“是不是关机,是不是?我哥什么时候关过机啊,手机没电不可能,包里好几个充电宝呢,他谢砚是什么人,从小到大都周全,还有网络,两位,你们是怀疑我国的通讯力量?”
赵北峰皱眉:“好好说话,怎么还阴阳怪气起来了。”
“我就是觉得担心,这好几天了联络不上。”赵南嘀咕道:“给谢家老祖宗们上香的时候我眼皮子直跳,心里也不踏实。”

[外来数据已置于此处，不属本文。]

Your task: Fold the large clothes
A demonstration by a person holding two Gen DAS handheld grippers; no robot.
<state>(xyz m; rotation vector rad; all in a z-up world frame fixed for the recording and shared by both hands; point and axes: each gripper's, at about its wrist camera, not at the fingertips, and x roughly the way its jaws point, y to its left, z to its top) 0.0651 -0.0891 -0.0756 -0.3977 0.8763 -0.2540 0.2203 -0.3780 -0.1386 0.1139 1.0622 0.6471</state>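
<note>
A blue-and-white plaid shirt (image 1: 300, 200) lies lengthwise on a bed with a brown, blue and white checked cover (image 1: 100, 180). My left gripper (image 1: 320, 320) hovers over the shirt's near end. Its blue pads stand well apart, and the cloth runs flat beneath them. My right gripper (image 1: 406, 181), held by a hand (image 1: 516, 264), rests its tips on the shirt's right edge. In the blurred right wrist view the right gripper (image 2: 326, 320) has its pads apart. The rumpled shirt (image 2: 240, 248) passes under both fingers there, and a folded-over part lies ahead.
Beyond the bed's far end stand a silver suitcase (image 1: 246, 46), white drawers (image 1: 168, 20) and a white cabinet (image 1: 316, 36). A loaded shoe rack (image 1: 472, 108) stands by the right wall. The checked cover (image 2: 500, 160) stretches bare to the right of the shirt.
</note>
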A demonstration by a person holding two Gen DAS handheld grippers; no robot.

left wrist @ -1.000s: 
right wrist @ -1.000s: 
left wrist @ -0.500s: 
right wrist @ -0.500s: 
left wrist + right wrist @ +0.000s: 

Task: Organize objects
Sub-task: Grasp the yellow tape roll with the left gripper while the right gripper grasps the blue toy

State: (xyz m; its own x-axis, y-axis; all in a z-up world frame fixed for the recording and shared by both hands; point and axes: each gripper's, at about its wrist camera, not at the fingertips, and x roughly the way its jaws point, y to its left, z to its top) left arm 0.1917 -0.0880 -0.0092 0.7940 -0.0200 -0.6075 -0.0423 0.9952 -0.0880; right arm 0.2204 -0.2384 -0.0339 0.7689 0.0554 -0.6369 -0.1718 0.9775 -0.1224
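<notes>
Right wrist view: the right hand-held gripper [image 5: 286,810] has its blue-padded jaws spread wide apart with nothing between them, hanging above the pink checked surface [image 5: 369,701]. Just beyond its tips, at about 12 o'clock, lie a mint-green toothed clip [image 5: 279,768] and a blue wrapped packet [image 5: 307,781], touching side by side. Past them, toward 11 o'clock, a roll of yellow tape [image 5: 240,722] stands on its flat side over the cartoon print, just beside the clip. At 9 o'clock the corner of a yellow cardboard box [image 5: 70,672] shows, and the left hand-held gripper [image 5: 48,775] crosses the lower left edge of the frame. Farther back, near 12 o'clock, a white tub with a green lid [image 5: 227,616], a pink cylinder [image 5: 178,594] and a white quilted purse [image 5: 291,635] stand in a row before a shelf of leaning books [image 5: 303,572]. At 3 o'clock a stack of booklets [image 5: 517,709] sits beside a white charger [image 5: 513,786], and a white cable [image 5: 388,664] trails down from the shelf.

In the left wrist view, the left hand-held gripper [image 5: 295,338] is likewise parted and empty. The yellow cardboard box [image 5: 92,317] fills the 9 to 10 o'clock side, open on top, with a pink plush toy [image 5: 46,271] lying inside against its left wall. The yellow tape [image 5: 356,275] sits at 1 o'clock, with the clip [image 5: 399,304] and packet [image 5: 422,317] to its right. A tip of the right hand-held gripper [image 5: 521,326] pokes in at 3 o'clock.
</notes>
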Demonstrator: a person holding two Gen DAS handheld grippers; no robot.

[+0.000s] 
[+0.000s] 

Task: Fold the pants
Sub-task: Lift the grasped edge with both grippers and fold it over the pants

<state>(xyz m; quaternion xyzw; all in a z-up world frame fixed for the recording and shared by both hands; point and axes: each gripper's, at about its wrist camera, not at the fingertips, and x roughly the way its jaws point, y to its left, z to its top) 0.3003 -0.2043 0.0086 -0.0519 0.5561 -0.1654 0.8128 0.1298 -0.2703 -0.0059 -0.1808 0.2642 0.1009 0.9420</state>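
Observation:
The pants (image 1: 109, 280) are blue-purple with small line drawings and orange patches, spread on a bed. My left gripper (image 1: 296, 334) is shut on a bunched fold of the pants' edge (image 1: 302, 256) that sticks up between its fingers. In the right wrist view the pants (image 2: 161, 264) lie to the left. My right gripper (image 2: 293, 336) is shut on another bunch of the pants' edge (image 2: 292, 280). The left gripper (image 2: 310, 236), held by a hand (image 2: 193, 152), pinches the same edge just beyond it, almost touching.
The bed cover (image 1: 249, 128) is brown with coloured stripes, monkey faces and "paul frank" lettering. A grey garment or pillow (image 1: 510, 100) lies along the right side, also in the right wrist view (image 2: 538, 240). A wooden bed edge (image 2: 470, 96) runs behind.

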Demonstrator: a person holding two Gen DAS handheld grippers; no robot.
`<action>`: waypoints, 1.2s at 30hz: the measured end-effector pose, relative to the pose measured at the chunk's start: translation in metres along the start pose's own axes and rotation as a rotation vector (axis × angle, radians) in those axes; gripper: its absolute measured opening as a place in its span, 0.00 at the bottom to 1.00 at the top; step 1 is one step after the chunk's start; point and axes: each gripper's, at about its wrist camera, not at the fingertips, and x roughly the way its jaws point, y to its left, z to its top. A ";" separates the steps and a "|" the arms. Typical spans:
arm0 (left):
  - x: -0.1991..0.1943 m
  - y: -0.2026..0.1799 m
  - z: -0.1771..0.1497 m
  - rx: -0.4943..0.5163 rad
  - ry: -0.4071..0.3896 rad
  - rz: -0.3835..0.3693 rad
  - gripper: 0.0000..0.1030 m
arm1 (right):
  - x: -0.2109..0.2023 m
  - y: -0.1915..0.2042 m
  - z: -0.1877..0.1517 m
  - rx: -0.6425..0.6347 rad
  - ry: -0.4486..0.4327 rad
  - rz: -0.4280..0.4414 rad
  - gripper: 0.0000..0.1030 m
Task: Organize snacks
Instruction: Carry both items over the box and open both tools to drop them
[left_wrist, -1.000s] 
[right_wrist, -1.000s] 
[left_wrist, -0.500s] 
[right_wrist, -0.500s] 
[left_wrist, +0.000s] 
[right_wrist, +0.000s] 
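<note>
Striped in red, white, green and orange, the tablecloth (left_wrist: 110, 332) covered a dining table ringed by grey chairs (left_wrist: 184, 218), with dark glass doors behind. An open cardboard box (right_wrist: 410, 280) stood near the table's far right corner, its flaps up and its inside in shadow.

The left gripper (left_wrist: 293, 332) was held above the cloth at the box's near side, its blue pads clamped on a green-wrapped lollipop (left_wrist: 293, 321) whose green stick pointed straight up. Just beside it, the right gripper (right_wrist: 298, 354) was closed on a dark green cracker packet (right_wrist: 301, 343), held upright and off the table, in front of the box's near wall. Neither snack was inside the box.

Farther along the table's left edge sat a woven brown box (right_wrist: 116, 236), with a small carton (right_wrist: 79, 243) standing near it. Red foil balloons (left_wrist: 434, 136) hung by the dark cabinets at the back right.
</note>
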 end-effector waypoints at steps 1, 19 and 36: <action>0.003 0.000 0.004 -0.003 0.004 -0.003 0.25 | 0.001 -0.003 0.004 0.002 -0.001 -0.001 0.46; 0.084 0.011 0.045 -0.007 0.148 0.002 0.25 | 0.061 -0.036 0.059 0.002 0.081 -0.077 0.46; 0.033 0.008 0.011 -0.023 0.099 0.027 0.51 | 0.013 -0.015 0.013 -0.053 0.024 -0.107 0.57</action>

师宁听得心惊肉跳,强行让自己镇定下来,赶紧给卫薄打去电话。
电话打通的一刻,她的心才稍平定些,提到谢砚,电话那头说道:“联系不上?不可能吧,我和谢小老板分开两三天了,他应该早到北城了。”
“卫先生这话的意思是您不在北城?”
“我在老家还有点事,所以暂时不能回北城。”
关于卫薄,师宁知道得只有他在本城有一家包装公司,在实体发达的时代赚了不少钱。
现在公司面临倒闭,所以才要出售房产,明明是急缺钱的人,后来那房子说不卖就不卖,而是改主意说要动阴宅风水,这也行吧,南方信奉这一套的老板尤其多,师宁觉得正常。
这不正好给小砚拉一单生意,师宁本来还怪有成就感的。
姐姐和姐夫总在外面跑,她能为他们的孩子多做点,也能让他们在外面安心。
房子的产权她查过,的确是卫薄,要不是身份可靠,怎么敢介绍给谢砚,可现在呢?
就像赵南说的那样,她居然也觉得心里不踏实,对面说得越平静,她的焦虑反而倍增。
“卫先生,我能问问你们是哪一天分开的吗?最后分开的地点在哪里?”师宁都没发现自己的语气变得更加急切:“我联系不上谢砚了。”
电话那头的卫薄看着满屋子的人,挑了挑嘴唇,大大方方地告诉对面一个地址。
师宁看着对面的父子俩,眉头皱得很紧,她刚才开的是免提,对话爷俩都听到了,赵南看着老妈的模样,有种不好的预感:“我哥是不是出事了?”
已经心跳加速、极度不安的师宁强行挤出个笑容:“没事,这不是有地址,我去找他。”